Consider two hydrogen atoms H_{A} and H_{B} in ground state. Assume that hydrogen atom H_{A} is at rest and hydrogen atom H_{B} is moving with a speed and make head-on collide on the stationary hydrogen atom H_{A}. After the strike, both of them move together. What is the minimum value of the kinetic energy of the moving hydrogen atom H_{B}, such that any one of the hydrogen atoms reaches one of the excitation state?

#### Solution

Collision between hydrogen H_{A} and hydrogen H_{B} atom will be inelastic if a part of kinetic energy is used to excite atom.

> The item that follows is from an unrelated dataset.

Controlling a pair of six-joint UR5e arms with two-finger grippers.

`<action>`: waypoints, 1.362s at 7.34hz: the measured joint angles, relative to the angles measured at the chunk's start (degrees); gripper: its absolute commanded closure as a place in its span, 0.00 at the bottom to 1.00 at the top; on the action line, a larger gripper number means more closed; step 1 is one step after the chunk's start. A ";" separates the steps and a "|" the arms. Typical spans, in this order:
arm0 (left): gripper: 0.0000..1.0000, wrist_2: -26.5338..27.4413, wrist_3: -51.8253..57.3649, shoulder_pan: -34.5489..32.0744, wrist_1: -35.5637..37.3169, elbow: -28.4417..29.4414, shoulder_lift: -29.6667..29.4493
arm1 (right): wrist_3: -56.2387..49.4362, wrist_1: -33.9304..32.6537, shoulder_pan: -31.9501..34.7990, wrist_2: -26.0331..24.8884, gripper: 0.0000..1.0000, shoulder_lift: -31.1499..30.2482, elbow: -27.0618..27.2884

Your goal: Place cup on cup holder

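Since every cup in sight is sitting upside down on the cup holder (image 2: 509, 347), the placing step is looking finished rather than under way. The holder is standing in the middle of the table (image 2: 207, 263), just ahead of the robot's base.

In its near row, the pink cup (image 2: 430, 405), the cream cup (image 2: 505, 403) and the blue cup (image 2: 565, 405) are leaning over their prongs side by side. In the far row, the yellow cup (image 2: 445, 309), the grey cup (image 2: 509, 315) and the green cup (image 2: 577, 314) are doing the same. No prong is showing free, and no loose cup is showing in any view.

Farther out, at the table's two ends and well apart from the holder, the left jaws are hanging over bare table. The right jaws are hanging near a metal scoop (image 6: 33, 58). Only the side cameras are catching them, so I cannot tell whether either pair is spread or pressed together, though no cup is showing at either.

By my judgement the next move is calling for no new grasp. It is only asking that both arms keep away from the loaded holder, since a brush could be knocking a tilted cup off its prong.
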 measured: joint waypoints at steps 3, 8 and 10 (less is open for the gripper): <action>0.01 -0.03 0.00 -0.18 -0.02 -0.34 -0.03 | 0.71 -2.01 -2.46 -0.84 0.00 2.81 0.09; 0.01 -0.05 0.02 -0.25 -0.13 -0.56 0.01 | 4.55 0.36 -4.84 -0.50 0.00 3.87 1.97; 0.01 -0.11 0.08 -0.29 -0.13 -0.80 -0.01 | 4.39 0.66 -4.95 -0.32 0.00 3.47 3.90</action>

If u_{1} and u_{2} are speed of H_{A} and H_{B} atom after collision, then

mu = mu_{1} + mu_{2} …… (1)

`1/2 "mu"^2 = 1/2 "mu"_1^2 + 1/2 "mu"_2^2 + Delta "E"` ....(2)

`"u"^2 = "u"_1^2 + ("u" - "u"_1)^2 + (2Delta"E")/"m"`

`"u"_1^2 - "uu"_1 + (2Delta"E")/"m" = 0`

For `"u"_1` to be real

`"u"^2 - (4Delta"E")/"m" >= 0`

`"mu"^2/2 >= 2 xx Delta "E"`

Δ E = 10.2 eV

Thus `(1/2 "mu"^2)_"min" = 2 xx 10.2`eV

`(1/2 "mu"^2)_"min" = 20.4` eV

The minimum K.E of the moving hydrogen atom H_{B} is 20.4 eV.